Raffles Medical Group (RMG) is ramping up its focus on overseas markets as it looks to build a strong regional franchise on the back of its foundation in Singapore.
Its recent joint venture with International SOS to run 10 clinics in China, Vietnam and Cambodia will see an almost immediate increase in earnings contribution from expanded overseas operations for the mainboard-listed company.
But these are just the first steps in a fresh drive abroad for RMG as it seeks to become a major hospital operator in China, senior director Mack Banner told The Straits Times in a recent interview.
"So far, in our 39 years of history, we have expanded our overseas foothold only to Hong Kong and Shanghai. But within the next two decades, Raffles intends to replicate its success in Singapore and build a very meaningful presence (in Greater China), starting with the cities of Beijing, Shanghai and Shenzhen," he said.
"We want to build multiple hospitals across all major cities on China's east coast, before venturing to other cities opportunistically as they grow their population."
The first piece of the puzzle is already in place. Last month, RMG held the stone-laying ceremony for Raffles Hospital Shanghai, its joint venture project with Chinese property developer Shanghai Lujiazui.
Set to be completed in 2018, the 400-bed hospital in the Shanghai Free Trade Zone is RMG's first outside of Singapore, where the group has established itself as one of the biggest private healthcare operators with a hospital and 100 clinics.
Shareholders can, meanwhile, look forward to a boost in RMG's revenue early next year, when the group completes the rebranding of 10 International SOS clinics it acquired in August.
The group of clinics is part of a global network run by International SOS, which provides medical and travel security services to travelling employees of member corporates.
The deal saw RMG buying 55 per cent of the 10 clinics for $34.3 million, offering the company instant access to previously out-of-reach major Asian cities such as Beijing, Nanjing and Shenzhen in China as well as Ho Chi Minh City in Vietnam, and Phnom Penh in Cambodia, among others.
Mr Banner said: "The group of clinics currently generates a revenue of double-digit million (in US dollars). That will only grow as we expand their corporate membership business to become open market clinics that also serve the general public. We hope to finish this process in the early part of the first quarter next year.''
For International SOS, which operates one of its two global headquarters in Singapore, the partnership with RMG is a no-brainer.

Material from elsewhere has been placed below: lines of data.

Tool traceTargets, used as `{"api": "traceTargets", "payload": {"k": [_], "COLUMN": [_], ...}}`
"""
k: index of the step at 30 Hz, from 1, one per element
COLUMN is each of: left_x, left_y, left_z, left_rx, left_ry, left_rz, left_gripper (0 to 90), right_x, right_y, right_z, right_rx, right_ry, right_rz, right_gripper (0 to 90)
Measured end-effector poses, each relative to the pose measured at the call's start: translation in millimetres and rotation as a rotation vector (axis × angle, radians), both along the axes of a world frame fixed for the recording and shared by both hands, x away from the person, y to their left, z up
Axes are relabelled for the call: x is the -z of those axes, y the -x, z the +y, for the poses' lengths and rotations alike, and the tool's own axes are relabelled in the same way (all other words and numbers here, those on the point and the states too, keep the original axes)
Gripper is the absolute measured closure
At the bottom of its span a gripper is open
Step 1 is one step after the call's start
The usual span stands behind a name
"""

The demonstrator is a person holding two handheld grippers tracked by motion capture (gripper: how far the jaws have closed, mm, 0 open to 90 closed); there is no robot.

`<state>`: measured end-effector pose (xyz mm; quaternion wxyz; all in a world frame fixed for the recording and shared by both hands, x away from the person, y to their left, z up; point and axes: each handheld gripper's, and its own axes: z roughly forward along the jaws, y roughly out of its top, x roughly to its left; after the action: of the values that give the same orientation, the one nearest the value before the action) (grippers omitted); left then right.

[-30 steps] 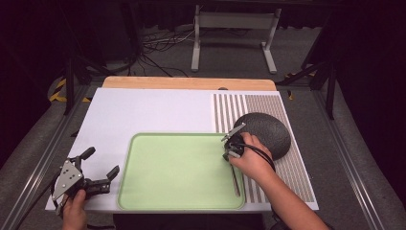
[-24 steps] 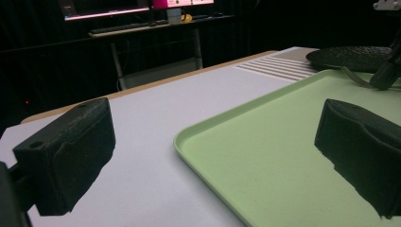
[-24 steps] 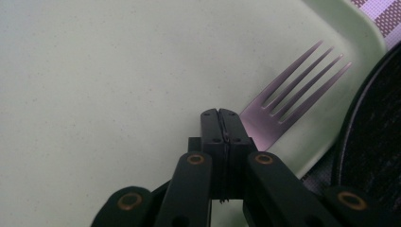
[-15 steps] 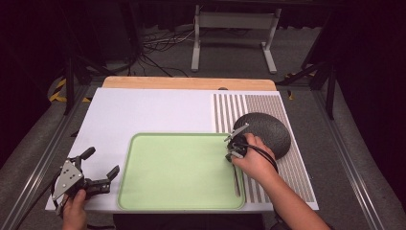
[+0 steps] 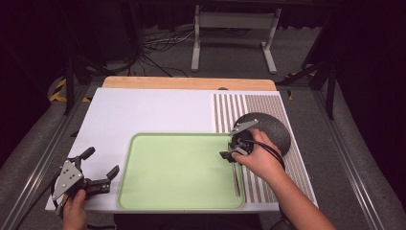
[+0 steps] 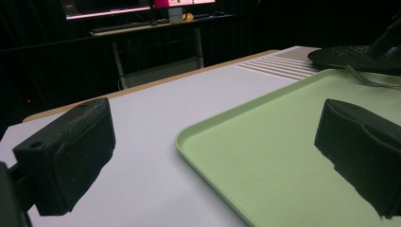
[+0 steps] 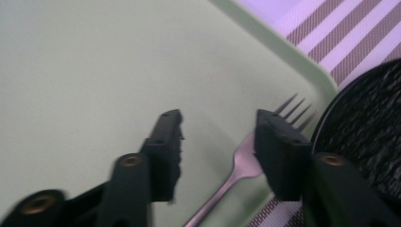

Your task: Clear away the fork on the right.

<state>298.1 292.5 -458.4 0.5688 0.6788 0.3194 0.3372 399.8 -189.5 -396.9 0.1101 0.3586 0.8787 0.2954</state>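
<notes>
Over the last second the right gripper (image 5: 233,152) shifts slightly away from the dark plate (image 5: 273,128) and over the green tray's (image 5: 143,143) right edge. Its jaws now hang apart above the fork (image 7: 246,163).

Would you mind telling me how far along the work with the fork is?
Early. The fork lies in the tray along its right rim, tines toward the dark plate. The right claw hangs open just above it, one jaw over the tines, nothing gripped. The left claw waits open by the tray. Gripping and moving remain.
</notes>
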Motion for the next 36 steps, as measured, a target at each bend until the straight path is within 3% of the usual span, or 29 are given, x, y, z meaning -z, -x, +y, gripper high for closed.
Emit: {"api": "traceTargets", "payload": {"k": [1, 2, 3, 10, 16, 25, 34, 36], "left_x": [0.0, 0.0, -0.1, -0.1, -0.2, -0.1, 0.0, -0.1], "left_y": [0.1, 0.2, 0.3, 0.5, 1.1, 1.3, 1.6, 1.6], "left_z": [-0.1, -0.1, 0.1, 0.5, 0.3, 0.1, 0.6, 0.6], "left_rx": [0.001, 0.000, -0.001, -0.002, 0.000, -0.003, -0.007, -0.008], "left_ry": [-0.001, -0.001, 0.000, 0.003, 0.004, 0.008, 0.007, 0.006], "left_rz": [0.000, 0.000, 0.000, -0.002, -0.003, -0.006, -0.004, -0.006], "left_gripper": [0.1, 0.1, 0.1, 0.1, 0.1, 0.1, 0.1, 0.1], "right_x": [-1.9, -1.9, -4.2, -16.2, -26.1, -36.2, -37.5, -36.7], "right_y": [0.9, 0.9, 1.5, 5.6, 15.0, 27.5, 43.1, 45.6], "right_z": [-0.3, -0.3, -1.1, -9.1, -18.3, -42.9, -82.3, -89.4], "right_rx": [0.004, 0.004, 0.002, -0.056, -0.080, -0.089, -0.082, -0.086], "right_ry": [-0.037, -0.037, -0.069, -0.104, -0.163, -0.206, -0.315, -0.315], "right_rz": [-0.016, -0.016, -0.034, -0.146, -0.211, -0.311, -0.412, -0.433], "right_gripper": [26.4, 26.4, 22.1, 12.7, 10.3, 10.1, 9.7, 9.7]}}
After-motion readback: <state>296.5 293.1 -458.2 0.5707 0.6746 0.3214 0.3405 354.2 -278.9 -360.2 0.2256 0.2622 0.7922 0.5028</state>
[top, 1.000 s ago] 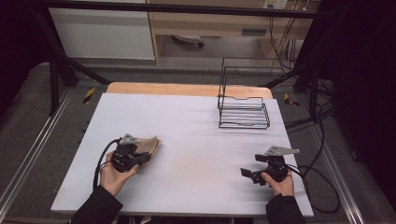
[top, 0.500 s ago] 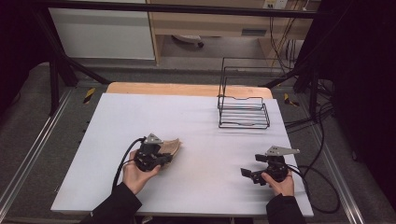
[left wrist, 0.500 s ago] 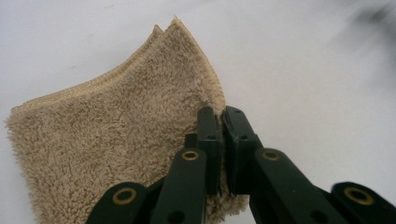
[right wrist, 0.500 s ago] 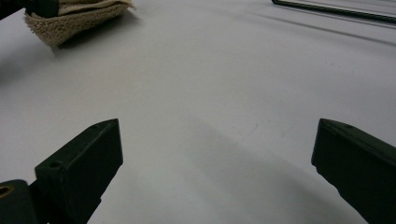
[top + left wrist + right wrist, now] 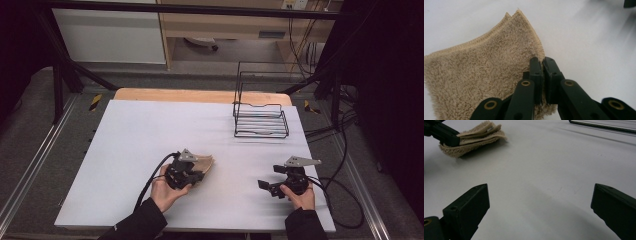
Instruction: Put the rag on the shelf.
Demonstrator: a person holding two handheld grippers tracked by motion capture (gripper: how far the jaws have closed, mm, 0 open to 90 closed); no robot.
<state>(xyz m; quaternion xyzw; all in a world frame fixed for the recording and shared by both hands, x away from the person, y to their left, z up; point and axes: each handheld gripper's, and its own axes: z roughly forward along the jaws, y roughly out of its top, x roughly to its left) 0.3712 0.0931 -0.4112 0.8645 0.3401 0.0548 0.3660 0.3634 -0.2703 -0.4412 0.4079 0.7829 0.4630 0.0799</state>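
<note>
Jaws on the left gripper (image 5: pixel 197 172) are pinched tight on a folded tan towel (image 5: pixel 204 164), sitting low on the white counter (image 5: pixel 150 130) a bit left of the middle. The right gripper (image 5: pixel 265 186) has its jaws spread wide with nothing in them. Compared with a second ago, the towel has slid rightward toward the centre and the right hand hasn't budged.

Left gripper view: fuzzy terry towel (image 5: pixel 481 75) with stitched edges, clamped at one edge, its corner pointing away from the jaws.

Right gripper view: the towel (image 5: pixel 474 138) shows several stacked layers, lying lengthwise across.
</note>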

Dr Philippe Barrault, International SOS group medical director for Asia, said the clinics were started in the 1980s, and "have been our fastest-growing clinics in Asia since".
"We have been working with Raffles for 20 years, it's a company that we trust and there is a bond. So when we started looking for partners to grow the clinics further, Raffles was our first choice."
RMG can, in turn, make the most of the International SOS clinics as an established healthcare brand among travellers and expatriates in China, where high-quality medical services and facilities in the private sector are in high demand, Dr Barrault said.
He added: "For us, because of our DNA, we are after the traveller segment - they can be expatriates, business travellers and local employees of global corporations.
"As Raffles expands our business to offer services to the public, I think it's important that the clinics retain their membership niche, so we will still be providing privileged access to our members."
A third facet of the new joint venture is its potential to bring more medical tourists to Raffles Hospital in Singapore through referrals, Mr Banner and Dr Barrault agreed.
And even as it sets its plans for the Chinese market in motion, RMG has touched down in Japan with a new medical centre in Osaka, announced in September. The centre is a joint venture between RMG and Socion Healthcare Management.
The endgame of these bold moves is to transform RMG into a pan-Asia business, Mr Banner said.
"Right now, our group revenue is still predominantly based in Singapore. Our long-term plan is to expand our overseas revenue contribution to 50 per cent or more eventually," he added.